Da dove cominciare per analizzare la stagione 2017/2018 del Pisa? È giusto cominciare dalla fine, perché l’ultima partita del Pisa è l’emblema di tutto il campionato neroazzurro. L’eliminazione dai playoff al primo turno nazionale, di fatto un ottavo di finale, sotto gli occhi del proprio pubblico e con due sconfitte in due partite è il peggior risultato ai playoff di Serie C nella storia delle partecipazioni neroazzurre. Altre volte era capitato di essere eliminati al primo turno e sotto gli occhi del proprio pubblico, basti citare ad esempio la stagione 1999/2000 quando il Brescello con Max Vieri ci purgò all’88’ della semifinale di ritorno di fronte a 11000 persone incredule, ma mai era capitato con una squadra che avesse dei limiti tecnici e caratteriali così evidenti.
GLI ATTRIBUTI MANCATI E LE POSSIBILITA’ SFUMATE – Diciamoci la verità, questa squadra gli attributi per fare qualcosa di importante, nel suo dna, non li ha mai avuti. Troppi sono stati i test, le verifiche sul campo e le possibilità per dimostrare il proprio valore o invertire la tendenza, tutti regolarmente falliti. Questo fin dalla prima partita della stagione contro l’Olbia, quando dirigenza e giocatori si sono scontrati in maniera traumatica con la realtà di questo campionato, in cui non conta specchiarsi o praticare il bel gioco, ma portare a casa il risultato. Questo Pisa è stato come Dr. Jekyll e Mr. Hide, ma più dai lati negativi che da quelli positivi. A volte granitico in difesa, con diverse partite consecutive dalla porta inviolata, altre volte con schemi e concentrazione saltata in gare pazze, basti ricordare Pisa-Pistoiese 3-3, Carrarese-Pisa 2-3, la sconfitta casalinga contro l’Arezzo per 2-3, il 4-2 fuori casa alla Giana Erminio o l’emozionante 3-2 casalingo contro il Piacenza. Il Pisa è stato più quello visto sconfitto contro le squadre di bassa classifica, rianimate più volte nel corso della stagione quando bisognava finirle o umiliarle, invece di quello visto contro il Pontedera vittorioso per 4-0. Ogni volta che bisognava fare il salto di qualità o dare continuità al lavoro della settimana la squadra falliva l’appuntamento. Sarebbe comunque bastato poco per vincere un campionato davvero povero di contenuti, vinto dal Livorno battuto dal Padova 5-1 in Supercoppa e in cui sono state eliminate quasi tutte le squadre del girone ai playoff, a dimostrazione della pochezza tecnica di questo girone.

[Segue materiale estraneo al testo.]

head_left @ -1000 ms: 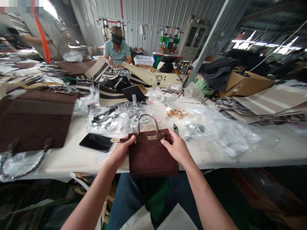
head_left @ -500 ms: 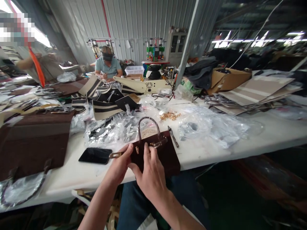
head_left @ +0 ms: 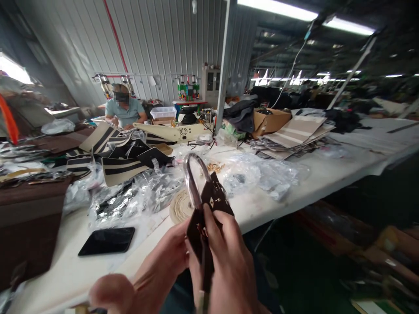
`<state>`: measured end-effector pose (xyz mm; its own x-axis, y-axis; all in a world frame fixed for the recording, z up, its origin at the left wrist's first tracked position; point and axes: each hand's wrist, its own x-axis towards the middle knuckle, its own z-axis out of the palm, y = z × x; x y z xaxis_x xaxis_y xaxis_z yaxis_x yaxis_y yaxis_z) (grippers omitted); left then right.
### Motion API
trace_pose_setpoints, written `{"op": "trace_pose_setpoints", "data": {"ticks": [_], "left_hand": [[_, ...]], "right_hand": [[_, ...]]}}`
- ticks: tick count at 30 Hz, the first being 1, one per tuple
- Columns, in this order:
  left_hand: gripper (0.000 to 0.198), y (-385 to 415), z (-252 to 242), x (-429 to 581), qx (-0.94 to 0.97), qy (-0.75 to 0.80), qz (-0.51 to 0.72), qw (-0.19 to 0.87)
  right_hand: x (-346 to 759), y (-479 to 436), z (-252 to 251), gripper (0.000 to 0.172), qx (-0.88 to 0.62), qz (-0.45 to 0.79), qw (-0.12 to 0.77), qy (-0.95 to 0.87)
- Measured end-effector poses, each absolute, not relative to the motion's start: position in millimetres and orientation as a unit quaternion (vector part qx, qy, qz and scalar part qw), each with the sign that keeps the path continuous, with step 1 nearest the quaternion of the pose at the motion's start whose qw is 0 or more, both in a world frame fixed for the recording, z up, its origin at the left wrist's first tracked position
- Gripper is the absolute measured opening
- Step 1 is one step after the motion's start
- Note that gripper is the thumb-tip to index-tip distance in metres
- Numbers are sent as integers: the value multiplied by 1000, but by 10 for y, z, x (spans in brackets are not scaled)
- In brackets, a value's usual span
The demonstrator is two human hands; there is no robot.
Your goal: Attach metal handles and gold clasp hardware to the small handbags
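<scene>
A small dark brown suede handbag (head_left: pixel 212 198) with gold clasps and a plastic-wrapped looped handle (head_left: pixel 193 176) is lifted off the table and seen edge-on, close to the camera. My right hand (head_left: pixel 229 266) wraps round its near edge, fingers closed on it. My left hand (head_left: pixel 163 266) grips the bag's left side from behind; its fingers are partly hidden. A brown strap hangs down between the two hands.
A black phone (head_left: pixel 107 240) lies on the white table (head_left: pixel 288 196) at left, beside crumpled plastic bags (head_left: pixel 144 192), a coil of cord (head_left: pixel 180 208), striped bag panels (head_left: pixel 126 163) and brown fabric (head_left: pixel 29 218). Cardboard sheets (head_left: pixel 294 133) lie at right. A person (head_left: pixel 126 111) sits at the far end.
Both hands have lifted the handbag off the table and turned it edge-on towards the camera. The view has swung up and to the right.
</scene>
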<state>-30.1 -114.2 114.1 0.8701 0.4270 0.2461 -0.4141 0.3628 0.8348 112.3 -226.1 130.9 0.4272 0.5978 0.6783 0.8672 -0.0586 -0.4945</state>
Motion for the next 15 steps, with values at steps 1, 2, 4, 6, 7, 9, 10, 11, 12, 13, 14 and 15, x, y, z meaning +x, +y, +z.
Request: {"op": "trace_pose_setpoints", "data": {"ticks": [1,2,4,6,7,9,10,11,12,13,14,15], "left_hand": [[126,-1155,1237,-294,520,0,250,817],[121,-1169,1332,-277,538,-7,247,806],[101,-1191,1509,-221,572,-11,252,780],[77,-1191,1655,-166,604,4,274,748],[64,-1175,1715,-154,620,24,300,725],[44,-1100,1812,-182,644,79,389,654],[41,-1043,1853,-226,651,105,440,610],[46,-977,1892,-288,655,126,486,564],[57,-907,1932,-362,662,139,519,523],[72,-838,1978,-444,674,149,533,490],[86,-777,2031,-525,691,155,531,465],[94,-727,2095,-600,714,158,516,447]], "right_hand": [[1139,-2336,1407,68,-701,-162,464,-517],[1158,-2409,1499,62,-689,-177,475,-518],[1209,-2550,1668,51,-666,-201,503,-513],[1281,-2682,1828,42,-650,-205,524,-511],[1329,-2745,1905,38,-645,-198,532,-512],[1452,-2862,2046,32,-632,-174,546,-522],[1528,-2912,2104,31,-626,-156,552,-528],[1612,-2952,2150,31,-616,-138,558,-538],[1700,-2980,2183,32,-602,-118,565,-552],[1790,-2993,2202,34,-583,-96,570,-571],[1875,-2988,2209,36,-559,-70,575,-594],[1951,-2965,2205,38,-532,-40,581,-614]]}}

L’ALLESTIMENTO DELLA ROSA – L’intento iniziare, nella costruzione della squadra, era quello di mettere su un parco giocatori che potesse praticare il bel gioco, schierando un 4-3-3 offensivo e propositivo. Nel corso dell’anno non si è visto niente di tutto questo. Alla fine del mercato estivo eravamo tutti convinti che fosse stata messa su una squadra importante, mettendo a paragone i giocatori a disposizione del Pisa rispetto a quelli delle altre squadre e la lunghezza della rosa. Di fatto sulla carta c’erano diversi elementi di qualità e dall’esperienza anche in categorie superiori o dalle buone potenzialità: ad esempio Mannini, Lisuzzo, Gucher, Masucci, Negro, Di Quinzio o De Vitis. Purtroppo nonostante alcuni giocatori sulla carta di valore e una rosa molto lunga, apparivano fin dall’inizio alcuni dubbi circoscritti in posizioni chiave del campo. Vediamo quali, ruolo per ruolo.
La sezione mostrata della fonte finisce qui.